» **ASSIGNMENT**: Please filter the data below down to the lines holding the string "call".

» **RECORDS TO USE**:
—————
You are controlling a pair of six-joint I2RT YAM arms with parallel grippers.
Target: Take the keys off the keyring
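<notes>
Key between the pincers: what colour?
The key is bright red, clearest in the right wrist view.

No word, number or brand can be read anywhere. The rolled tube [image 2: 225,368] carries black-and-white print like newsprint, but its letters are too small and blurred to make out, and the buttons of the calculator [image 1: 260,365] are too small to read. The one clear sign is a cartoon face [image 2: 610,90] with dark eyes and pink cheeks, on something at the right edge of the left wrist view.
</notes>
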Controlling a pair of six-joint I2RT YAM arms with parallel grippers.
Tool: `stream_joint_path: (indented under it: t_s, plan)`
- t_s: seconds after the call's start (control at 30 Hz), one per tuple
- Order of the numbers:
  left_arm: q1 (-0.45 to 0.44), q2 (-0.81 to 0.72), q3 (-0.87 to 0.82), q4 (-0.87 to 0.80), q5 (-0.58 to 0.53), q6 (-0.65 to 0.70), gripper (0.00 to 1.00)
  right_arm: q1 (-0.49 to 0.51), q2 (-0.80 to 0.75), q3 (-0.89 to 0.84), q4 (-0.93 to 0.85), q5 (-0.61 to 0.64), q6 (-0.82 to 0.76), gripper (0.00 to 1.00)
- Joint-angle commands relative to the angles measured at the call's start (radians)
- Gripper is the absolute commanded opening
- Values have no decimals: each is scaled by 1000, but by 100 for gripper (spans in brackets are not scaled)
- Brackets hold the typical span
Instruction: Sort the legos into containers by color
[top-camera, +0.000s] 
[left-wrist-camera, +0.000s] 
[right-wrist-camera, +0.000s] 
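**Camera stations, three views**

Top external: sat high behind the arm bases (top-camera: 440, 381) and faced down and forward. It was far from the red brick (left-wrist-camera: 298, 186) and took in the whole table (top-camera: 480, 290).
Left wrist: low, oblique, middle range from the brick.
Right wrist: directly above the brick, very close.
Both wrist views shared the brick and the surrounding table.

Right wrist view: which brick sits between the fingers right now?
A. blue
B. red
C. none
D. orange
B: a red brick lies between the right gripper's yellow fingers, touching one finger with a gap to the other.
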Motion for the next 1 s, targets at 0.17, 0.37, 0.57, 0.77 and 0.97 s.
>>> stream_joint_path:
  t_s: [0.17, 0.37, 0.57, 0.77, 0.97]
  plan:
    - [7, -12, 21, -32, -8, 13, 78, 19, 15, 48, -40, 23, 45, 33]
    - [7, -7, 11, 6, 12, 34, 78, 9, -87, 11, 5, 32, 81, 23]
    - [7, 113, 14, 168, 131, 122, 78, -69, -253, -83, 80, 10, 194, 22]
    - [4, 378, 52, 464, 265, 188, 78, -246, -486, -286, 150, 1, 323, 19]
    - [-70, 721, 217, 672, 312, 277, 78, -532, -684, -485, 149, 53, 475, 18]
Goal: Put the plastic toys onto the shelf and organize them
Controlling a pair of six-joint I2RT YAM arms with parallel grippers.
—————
» **TASK RESPONSE**:
- t_s: seconds after the call's start (control at 30 Hz), one per tuple
- Joint-angle commands relative to the angles measured at the call's start (radians)

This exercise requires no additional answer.